18. Februar 2011·Français·Neuenburg·Tribunal Cantonal Cour de droit public·HTML·1,408 Wörter·~7 min·3

Zusammenfassung

Assurance-chômage. Gain assuré. Usage d'une voiture de fonction.

Volltext

A.                            Engagé à partir du 1er septembre 2006 en qualité de technicien d'application par la société E.  SA, X.  a été licencié avec effet au 31 mars 2009 (délai de congé prolongé jusqu'au 31.07.2009 en raison de son incapacité de travail). Au moment de son licenciement son salaire mensuel brut incluait, outre le montant de 6'445 francs, la valeur de l'usage privé d'un véhicule de fonction (353 francs) ainsi qu'une participation à l'assurance-maladie (80 francs). Le 8 juillet 2009, le prénommé s'est annoncé à l'assurance-chômage et a requis l'indemnité journalière à partir du 1er août 2009.
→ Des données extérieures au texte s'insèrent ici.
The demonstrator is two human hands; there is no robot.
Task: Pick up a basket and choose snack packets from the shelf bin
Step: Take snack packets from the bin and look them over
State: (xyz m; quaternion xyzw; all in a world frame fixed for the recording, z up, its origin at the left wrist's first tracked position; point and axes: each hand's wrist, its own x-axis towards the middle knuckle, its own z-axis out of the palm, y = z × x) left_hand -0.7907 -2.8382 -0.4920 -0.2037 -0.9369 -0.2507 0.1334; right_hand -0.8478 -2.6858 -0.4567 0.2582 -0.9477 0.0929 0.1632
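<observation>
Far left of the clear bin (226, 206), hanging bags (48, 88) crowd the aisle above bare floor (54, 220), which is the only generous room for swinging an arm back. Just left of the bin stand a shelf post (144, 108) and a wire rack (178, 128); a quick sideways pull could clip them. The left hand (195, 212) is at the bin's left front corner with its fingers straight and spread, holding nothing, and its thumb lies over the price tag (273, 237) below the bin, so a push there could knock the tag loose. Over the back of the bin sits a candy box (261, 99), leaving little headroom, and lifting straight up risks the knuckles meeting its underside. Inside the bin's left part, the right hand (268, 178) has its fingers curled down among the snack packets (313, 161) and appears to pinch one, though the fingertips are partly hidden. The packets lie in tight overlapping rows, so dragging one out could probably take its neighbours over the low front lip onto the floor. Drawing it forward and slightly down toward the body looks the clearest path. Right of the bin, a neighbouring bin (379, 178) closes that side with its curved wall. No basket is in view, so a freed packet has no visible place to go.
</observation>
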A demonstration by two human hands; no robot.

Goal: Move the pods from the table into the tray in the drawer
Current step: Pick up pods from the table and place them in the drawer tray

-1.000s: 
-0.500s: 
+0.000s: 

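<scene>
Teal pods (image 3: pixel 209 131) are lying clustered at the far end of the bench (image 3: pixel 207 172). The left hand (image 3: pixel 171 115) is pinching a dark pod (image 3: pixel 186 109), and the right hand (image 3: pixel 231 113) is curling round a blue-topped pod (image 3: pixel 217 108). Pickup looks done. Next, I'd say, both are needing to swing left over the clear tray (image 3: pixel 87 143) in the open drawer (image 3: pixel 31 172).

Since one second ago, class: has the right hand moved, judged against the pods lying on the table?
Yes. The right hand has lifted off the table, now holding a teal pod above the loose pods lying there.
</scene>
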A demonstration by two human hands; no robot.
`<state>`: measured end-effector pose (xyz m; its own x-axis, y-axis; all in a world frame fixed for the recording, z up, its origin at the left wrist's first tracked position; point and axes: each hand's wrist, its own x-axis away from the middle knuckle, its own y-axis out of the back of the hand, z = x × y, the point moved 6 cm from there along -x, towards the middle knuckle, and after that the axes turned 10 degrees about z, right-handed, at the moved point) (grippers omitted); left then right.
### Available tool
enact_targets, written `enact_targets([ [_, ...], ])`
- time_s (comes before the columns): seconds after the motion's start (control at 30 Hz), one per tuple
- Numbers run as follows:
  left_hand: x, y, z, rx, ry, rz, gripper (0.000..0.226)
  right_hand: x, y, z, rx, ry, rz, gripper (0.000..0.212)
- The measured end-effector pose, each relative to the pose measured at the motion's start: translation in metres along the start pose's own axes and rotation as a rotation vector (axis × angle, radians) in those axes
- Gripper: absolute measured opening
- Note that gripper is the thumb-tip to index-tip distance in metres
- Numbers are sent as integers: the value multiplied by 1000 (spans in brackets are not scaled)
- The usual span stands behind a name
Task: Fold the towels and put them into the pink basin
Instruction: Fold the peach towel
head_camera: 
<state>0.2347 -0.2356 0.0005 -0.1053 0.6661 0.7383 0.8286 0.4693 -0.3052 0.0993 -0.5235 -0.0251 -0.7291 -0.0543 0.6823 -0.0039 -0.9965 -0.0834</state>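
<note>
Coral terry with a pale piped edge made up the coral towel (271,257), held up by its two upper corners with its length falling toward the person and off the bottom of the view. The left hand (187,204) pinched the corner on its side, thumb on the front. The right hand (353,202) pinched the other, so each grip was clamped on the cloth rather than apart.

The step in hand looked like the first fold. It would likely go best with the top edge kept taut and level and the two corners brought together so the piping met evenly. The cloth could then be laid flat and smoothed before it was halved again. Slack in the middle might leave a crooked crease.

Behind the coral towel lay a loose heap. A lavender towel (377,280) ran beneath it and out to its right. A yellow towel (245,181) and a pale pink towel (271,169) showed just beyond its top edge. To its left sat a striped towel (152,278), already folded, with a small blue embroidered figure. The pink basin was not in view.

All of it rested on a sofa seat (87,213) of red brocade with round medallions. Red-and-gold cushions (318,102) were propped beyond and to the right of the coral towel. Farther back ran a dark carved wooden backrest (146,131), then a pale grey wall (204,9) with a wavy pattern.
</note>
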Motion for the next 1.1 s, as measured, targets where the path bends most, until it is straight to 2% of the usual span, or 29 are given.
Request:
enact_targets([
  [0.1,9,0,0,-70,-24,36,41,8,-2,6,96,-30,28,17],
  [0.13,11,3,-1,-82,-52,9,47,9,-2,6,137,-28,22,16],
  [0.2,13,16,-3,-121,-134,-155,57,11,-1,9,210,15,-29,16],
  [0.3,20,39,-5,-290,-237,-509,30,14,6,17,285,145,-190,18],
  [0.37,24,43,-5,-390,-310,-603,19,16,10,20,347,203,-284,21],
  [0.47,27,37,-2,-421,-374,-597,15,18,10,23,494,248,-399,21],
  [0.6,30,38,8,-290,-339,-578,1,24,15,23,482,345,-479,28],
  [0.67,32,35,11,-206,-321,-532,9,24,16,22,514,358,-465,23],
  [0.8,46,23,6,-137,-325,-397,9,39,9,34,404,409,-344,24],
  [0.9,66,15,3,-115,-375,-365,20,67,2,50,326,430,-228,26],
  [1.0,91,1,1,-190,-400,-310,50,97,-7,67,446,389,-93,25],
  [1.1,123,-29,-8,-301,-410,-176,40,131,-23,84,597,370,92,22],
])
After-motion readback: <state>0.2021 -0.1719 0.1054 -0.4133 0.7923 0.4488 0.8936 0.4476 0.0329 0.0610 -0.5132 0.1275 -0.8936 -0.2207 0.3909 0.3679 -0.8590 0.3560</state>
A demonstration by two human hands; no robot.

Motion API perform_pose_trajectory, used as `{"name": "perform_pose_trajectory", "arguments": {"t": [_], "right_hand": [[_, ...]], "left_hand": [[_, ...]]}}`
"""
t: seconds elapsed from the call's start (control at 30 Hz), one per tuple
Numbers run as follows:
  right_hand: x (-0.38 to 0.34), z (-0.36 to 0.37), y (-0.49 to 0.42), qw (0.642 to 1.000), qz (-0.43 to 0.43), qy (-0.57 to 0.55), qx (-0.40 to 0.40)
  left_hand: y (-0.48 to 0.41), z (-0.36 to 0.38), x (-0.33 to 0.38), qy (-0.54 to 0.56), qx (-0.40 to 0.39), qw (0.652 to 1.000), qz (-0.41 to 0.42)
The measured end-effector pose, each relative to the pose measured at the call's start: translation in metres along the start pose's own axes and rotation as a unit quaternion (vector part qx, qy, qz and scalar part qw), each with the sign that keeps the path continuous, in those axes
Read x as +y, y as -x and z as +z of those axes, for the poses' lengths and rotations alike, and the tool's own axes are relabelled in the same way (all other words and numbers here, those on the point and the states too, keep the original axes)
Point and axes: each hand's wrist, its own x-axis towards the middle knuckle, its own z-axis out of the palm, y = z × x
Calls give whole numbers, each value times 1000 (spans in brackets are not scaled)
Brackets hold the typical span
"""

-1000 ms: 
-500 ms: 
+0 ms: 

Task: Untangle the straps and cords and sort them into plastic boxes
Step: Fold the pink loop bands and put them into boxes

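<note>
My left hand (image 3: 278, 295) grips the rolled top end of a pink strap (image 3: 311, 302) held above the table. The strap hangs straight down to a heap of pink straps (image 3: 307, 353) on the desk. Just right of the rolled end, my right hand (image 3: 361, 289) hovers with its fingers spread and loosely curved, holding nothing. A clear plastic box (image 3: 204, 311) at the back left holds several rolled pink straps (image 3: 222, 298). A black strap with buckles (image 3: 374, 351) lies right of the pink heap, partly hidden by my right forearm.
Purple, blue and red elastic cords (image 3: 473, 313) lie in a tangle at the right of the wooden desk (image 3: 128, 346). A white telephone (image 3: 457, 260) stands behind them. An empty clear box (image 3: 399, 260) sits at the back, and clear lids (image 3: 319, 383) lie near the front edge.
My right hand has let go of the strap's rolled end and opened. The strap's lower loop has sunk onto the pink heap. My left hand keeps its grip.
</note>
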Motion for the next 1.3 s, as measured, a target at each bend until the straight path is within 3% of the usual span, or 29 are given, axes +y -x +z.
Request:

Par décision du 20 octobre 2009, la Caisse de chômage Unia (ci-après : la caisse) a fixé le gain assuré de X.  à 7'062 francs (6'445 francs + 80 francs+ 536.85 francs [13e salaire prorata]), c'est-à-dire sans prendre en considération la valeur mensuelle de l'usage privé du véhicule de fonction (353 francs). Saisie d'une opposition de l'intéressée à cette décision, la caisse l'a rejetée par décision du 4 décembre 2009. Rappelant que la notion de gain assuré au sens de la LACI ne recouvrait pas exactement celle du salaire déterminant au sens de la LAVS, la caisse a retenu que la valeur de l'usage privé du véhicule de fonction n'avait pas de relation avec les rapports de service et n'était pas économiquement liée au contrat de travail.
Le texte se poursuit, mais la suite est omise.